Assignment - Once you have checked each line below for the word "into", give the number of lines that have it and nothing further.

Available data -
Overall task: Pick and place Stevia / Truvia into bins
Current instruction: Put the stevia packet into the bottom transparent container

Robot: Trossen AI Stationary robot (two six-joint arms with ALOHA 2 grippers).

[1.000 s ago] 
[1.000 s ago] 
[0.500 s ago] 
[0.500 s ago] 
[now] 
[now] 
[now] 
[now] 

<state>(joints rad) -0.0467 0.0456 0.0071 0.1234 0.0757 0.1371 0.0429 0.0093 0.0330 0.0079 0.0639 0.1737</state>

Exercise response - 2